*** Opening of Data for review ***

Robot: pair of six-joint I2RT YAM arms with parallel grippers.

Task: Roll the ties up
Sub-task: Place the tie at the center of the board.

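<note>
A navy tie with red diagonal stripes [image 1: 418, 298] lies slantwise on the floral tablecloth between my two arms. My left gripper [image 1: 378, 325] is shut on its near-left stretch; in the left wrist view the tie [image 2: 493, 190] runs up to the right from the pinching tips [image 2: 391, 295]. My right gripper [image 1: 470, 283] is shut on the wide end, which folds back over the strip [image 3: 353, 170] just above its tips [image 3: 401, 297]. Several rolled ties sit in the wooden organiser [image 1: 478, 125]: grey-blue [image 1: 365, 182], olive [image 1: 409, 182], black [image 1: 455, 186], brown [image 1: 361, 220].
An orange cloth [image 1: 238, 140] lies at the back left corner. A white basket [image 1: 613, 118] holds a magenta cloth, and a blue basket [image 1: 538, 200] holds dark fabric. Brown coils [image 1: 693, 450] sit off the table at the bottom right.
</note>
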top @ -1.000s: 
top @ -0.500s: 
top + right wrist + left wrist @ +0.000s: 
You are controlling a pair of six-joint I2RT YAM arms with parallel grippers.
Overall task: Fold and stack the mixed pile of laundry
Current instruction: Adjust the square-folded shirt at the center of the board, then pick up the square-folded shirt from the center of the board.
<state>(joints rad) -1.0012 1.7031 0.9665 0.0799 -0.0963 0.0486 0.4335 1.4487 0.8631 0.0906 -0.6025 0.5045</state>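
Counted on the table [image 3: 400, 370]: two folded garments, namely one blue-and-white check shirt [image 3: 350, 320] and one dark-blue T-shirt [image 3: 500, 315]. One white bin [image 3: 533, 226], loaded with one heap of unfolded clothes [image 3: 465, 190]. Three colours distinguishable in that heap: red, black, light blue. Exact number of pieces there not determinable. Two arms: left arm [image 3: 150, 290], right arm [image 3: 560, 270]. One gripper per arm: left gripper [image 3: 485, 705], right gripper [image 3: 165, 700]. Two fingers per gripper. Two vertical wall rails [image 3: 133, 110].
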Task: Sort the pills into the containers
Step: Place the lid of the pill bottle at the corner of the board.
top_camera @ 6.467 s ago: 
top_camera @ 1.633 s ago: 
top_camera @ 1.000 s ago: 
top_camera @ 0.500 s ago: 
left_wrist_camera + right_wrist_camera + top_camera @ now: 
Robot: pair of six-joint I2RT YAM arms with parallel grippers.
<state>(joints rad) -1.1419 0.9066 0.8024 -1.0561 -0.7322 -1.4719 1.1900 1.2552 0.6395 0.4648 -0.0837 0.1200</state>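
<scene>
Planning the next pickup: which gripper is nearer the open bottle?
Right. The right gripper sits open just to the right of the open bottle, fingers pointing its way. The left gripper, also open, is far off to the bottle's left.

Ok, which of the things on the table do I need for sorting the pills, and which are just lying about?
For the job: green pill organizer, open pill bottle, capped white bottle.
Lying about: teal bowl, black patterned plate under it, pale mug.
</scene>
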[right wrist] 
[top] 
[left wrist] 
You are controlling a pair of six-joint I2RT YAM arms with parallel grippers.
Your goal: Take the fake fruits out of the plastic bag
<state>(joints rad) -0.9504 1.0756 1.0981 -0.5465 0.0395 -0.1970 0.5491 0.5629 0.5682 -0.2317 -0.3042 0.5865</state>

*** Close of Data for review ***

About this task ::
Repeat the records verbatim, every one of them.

Response to this task ::
Robot: pair of six-joint I2RT YAM arms with parallel grippers.

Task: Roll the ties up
Sub-task: Place the tie at the center of the board.

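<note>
A navy tie with red diagonal stripes [image 1: 418, 298] lies slantwise on the floral tablecloth between my two arms. My left gripper [image 1: 378, 325] is shut on its near-left stretch; in the left wrist view the tie [image 2: 493, 190] runs up to the right from the pinching tips [image 2: 391, 295]. My right gripper [image 1: 470, 283] is shut on the wide end, which folds back over the strip [image 3: 353, 170] just above its tips [image 3: 401, 297]. Several rolled ties sit in the wooden organiser [image 1: 478, 125]: grey-blue [image 1: 365, 182], olive [image 1: 409, 182], black [image 1: 455, 186], brown [image 1: 361, 220].
An orange cloth [image 1: 238, 140] lies at the back left corner. A white basket [image 1: 613, 118] holds a magenta cloth, and a blue basket [image 1: 538, 200] holds dark fabric. Brown coils [image 1: 693, 450] sit off the table at the bottom right.
</note>
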top @ -1.000s: 
top @ -0.500s: 
top + right wrist + left wrist @ +0.000s: 
You are controlling a pair of six-joint I2RT YAM arms with parallel grippers.
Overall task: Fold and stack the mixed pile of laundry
Current instruction: Adjust the square-folded shirt at the center of the board, then pick up the square-folded shirt from the center of the board.
<state>(joints rad) -1.0012 1.7031 0.9665 0.0799 -0.0963 0.0486 0.4335 1.4487 0.8631 0.0906 -0.6025 0.5045</state>
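Counted on the table [image 3: 400, 370]: two folded garments, namely one blue-and-white check shirt [image 3: 350, 320] and one dark-blue T-shirt [image 3: 500, 315]. One white bin [image 3: 533, 226], loaded with one heap of unfolded clothes [image 3: 465, 190]. Three colours distinguishable in that heap: red, black, light blue. Exact number of pieces there not determinable. Two arms: left arm [image 3: 150, 290], right arm [image 3: 560, 270]. One gripper per arm: left gripper [image 3: 485, 705], right gripper [image 3: 165, 700]. Two fingers per gripper. Two vertical wall rails [image 3: 133, 110].
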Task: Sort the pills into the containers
Step: Place the lid of the pill bottle at the corner of the board.
top_camera @ 6.467 s ago: 
top_camera @ 1.633 s ago: 
top_camera @ 1.000 s ago: 
top_camera @ 0.500 s ago: 
left_wrist_camera + right_wrist_camera + top_camera @ now: 
Robot: pair of six-joint I2RT YAM arms with parallel grippers.
<state>(joints rad) -1.1419 0.9066 0.8024 -1.0561 -0.7322 -1.4719 1.1900 1.2552 0.6395 0.4648 -0.0837 0.1200</state>
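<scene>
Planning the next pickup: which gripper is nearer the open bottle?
Right. The right gripper sits open just to the right of the open bottle, fingers pointing its way. The left gripper, also open, is far off to the bottle's left.

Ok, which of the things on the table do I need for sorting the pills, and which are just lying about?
For the job: green pill organizer, open pill bottle, capped white bottle.
Lying about: teal bowl, black patterned plate under it, pale mug.
</scene>
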[right wrist] 
[top] 
[left wrist] 
You are controlling a pair of six-joint I2RT YAM arms with parallel grippers.
Your goal: Take the fake fruits out of the plastic bag
<state>(joints rad) -0.9504 1.0756 1.0981 -0.5465 0.0395 -0.1970 0.5491 0.5629 0.5682 -0.2317 -0.3042 0.5865</state>

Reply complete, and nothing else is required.